Background Angiotensinogen (AGT) and angiotensin-converting enzyme (ACE) are recognized as important regulators of body mass index (BMI) and systemic blood pressure (BP). An association between these single nucleotide polymorphisms (SNP) of AGT and ACE genes and obesity or hypertension has been established. This study examined relationships between the molecular variants of the AGT and ACE genes and bodyweight or BP in children treated with glucocorticoids for nephrotic syndrome. Methods Twenty Japanese children (male, n = 14; female, n = 6; age, 2–13 years) were genotyped for AGT polymorphisms (M235T and A-6G) and the ACE polymorphisms (insertion/deletion: I/D and rs4341). All of the children studied were treated with daily prednisolone 2 mg/kg for 4 weeks and thereafter alternate-day prednisolone for 8 weeks.
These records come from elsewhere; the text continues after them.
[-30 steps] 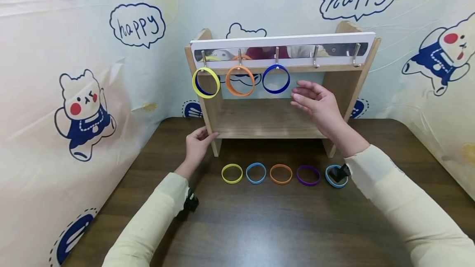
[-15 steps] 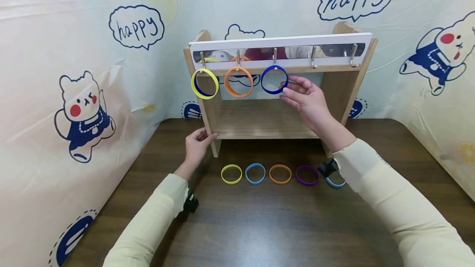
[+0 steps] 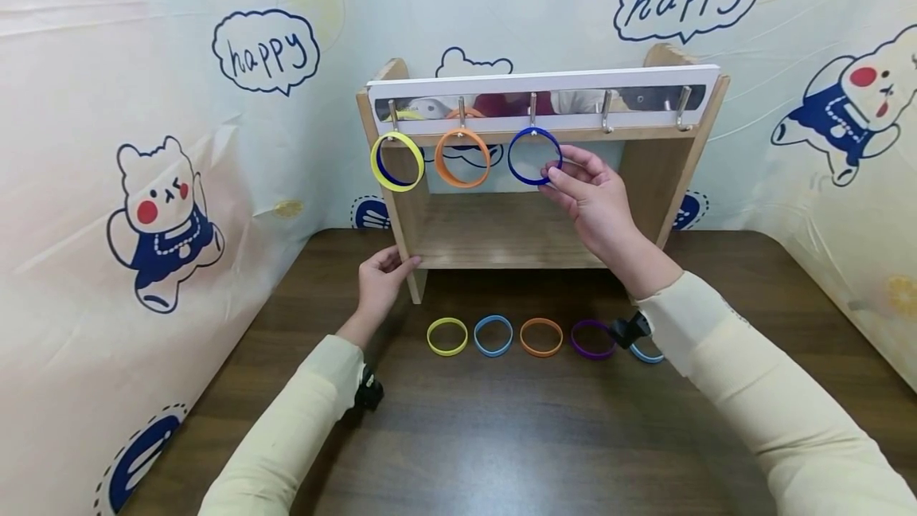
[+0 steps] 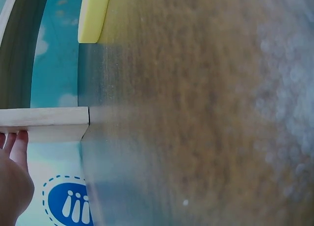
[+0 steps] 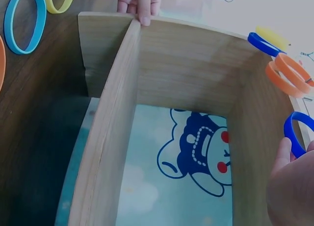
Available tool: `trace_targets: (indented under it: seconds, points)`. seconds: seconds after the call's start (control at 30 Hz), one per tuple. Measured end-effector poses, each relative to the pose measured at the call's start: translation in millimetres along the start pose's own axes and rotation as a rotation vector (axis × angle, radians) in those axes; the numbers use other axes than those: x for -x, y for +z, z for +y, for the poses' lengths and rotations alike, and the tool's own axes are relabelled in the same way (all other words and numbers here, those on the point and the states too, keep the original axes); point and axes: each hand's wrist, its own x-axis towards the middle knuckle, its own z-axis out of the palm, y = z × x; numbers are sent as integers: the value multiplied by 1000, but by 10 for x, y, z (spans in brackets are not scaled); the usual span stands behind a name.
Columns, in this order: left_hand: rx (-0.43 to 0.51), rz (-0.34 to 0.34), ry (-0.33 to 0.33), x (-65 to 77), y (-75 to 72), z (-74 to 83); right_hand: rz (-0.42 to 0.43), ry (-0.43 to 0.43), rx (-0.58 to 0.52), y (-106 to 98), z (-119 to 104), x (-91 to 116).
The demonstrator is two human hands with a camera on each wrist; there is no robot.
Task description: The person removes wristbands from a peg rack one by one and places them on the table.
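Note:
My right hand (image 3: 598, 201) pinches the right side of a dark blue wristband (image 3: 510, 156), which hangs from the third hook of a wooden shelf (image 3: 516, 229). In the right wrist view, the same hand (image 5: 294, 187) touches the band at the right edge. My left hand (image 3: 380, 281) grips the lower left side panel of the shelf, thumb in front. To the left of the dark blue band hang an orange wristband (image 3: 458, 185) and a yellow one with blue inside (image 3: 373, 158). The left wrist view shows only part of the left hand (image 4: 14, 187), against a wooden edge.
On the table (image 3: 458, 436) before the shelf lies a row: yellow wristband (image 3: 447, 353), light blue wristband (image 3: 493, 353), orange wristband (image 3: 541, 353), purple wristband (image 3: 593, 356) and another light blue wristband (image 3: 648, 358), partly covered by the right wrist's camera. Further right are two more hooks (image 3: 606, 111).
My right hand has moved left from beside the dark blue wristband and taken hold of its right side. The band has shifted slightly right since half a second ago. My left hand stays put.

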Motion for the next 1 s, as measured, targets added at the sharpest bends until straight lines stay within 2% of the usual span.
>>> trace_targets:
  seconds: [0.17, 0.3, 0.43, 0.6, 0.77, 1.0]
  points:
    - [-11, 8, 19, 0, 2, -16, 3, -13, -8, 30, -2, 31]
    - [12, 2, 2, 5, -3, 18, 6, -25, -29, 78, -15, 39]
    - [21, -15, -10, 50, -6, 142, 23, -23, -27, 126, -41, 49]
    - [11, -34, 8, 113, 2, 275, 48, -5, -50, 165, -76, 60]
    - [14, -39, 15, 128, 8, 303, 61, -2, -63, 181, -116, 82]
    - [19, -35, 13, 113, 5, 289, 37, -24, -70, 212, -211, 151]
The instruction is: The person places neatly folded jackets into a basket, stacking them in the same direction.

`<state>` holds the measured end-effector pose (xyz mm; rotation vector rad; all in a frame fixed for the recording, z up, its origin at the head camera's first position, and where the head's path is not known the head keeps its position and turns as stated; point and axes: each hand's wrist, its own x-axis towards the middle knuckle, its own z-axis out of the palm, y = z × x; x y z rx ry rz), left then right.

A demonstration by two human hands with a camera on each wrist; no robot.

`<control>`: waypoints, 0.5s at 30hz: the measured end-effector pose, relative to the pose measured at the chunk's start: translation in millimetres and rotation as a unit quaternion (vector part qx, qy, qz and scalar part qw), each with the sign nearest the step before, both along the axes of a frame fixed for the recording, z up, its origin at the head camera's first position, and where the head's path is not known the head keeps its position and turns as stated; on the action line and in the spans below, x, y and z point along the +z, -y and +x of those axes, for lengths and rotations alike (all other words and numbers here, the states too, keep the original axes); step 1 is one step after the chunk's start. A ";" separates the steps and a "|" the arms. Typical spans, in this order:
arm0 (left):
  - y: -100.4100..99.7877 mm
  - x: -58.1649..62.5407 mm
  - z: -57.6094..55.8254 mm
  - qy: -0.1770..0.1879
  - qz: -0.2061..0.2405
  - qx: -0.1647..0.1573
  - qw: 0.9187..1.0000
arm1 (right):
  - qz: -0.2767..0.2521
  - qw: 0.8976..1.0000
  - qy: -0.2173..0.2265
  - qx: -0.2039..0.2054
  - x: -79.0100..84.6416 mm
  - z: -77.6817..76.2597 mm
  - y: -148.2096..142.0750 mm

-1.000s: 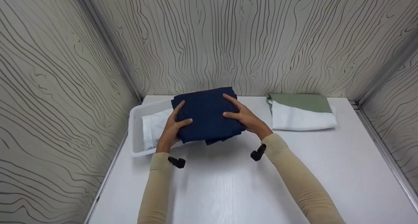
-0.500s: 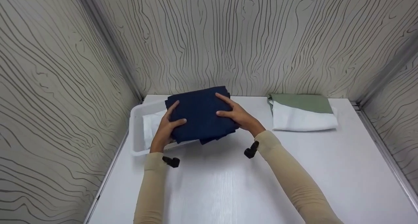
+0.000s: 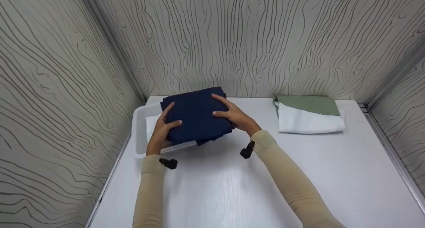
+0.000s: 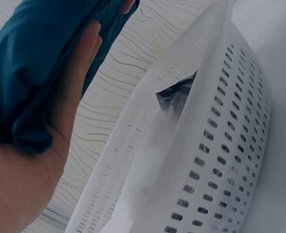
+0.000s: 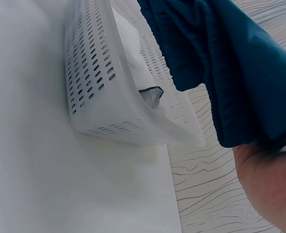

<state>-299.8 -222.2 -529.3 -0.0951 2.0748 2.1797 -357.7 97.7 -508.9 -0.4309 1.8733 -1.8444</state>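
Note:
A folded navy garment (image 3: 197, 116) is held up between both hands, over the right part of a white perforated basket (image 3: 140, 133). My left hand (image 3: 161, 131) grips its left edge, thumb on top and other fingers partly beneath. At the right edge, my right hand (image 3: 237, 116) holds it the same way. In the left wrist view the cloth (image 4: 41, 63) hangs above and beside the basket (image 4: 220, 131), apart from it. The right wrist view shows the layered folds (image 5: 220, 73) from below. White cloth (image 3: 151, 125) lies inside the basket, mostly hidden under the garment.
A folded green and white garment (image 3: 308, 115) lies at the back right of the white table (image 3: 265, 188). Wood-patterned panels (image 3: 245, 38) close off the back and both sides. The basket stands near the left panel (image 3: 59, 105).
Both hands have carried the navy garment steadily to the left, further over the basket. The basket and the green and white garment have stayed put.

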 end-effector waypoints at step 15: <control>21.8 -0.7 -2.1 0.019 0.013 0.038 0.999 | -0.001 1.000 -0.006 -0.005 -1.7 -5.3 26.4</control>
BMI, BMI z-scores, blood lipids, renal function and BP in each group were evaluated during the study period. Results BMI and BMI z-scores during the glucocorticoid therapy were significantly higher in the TT genotype of the AGT M235T polymorphisms and the AA genotype of the AGT A-6G polymorphisms compared to other genotypes (P < 0.05). In contrast, the molecular variant of ACE I/D and rs4341 genotypes did not change bodyweight during the glucocorticoid exposure. It was evident, however, that the BP and blood lipids and renal function were not significantly influenced by the AGT and ACE polymorphisms. Conclusions The TT genotype of the AGT M235T and the AA genotype of the A-6G polymorphisms may predispose children to bodyweight gain when initially treated with glucocorticoids for nephrotic syndrome.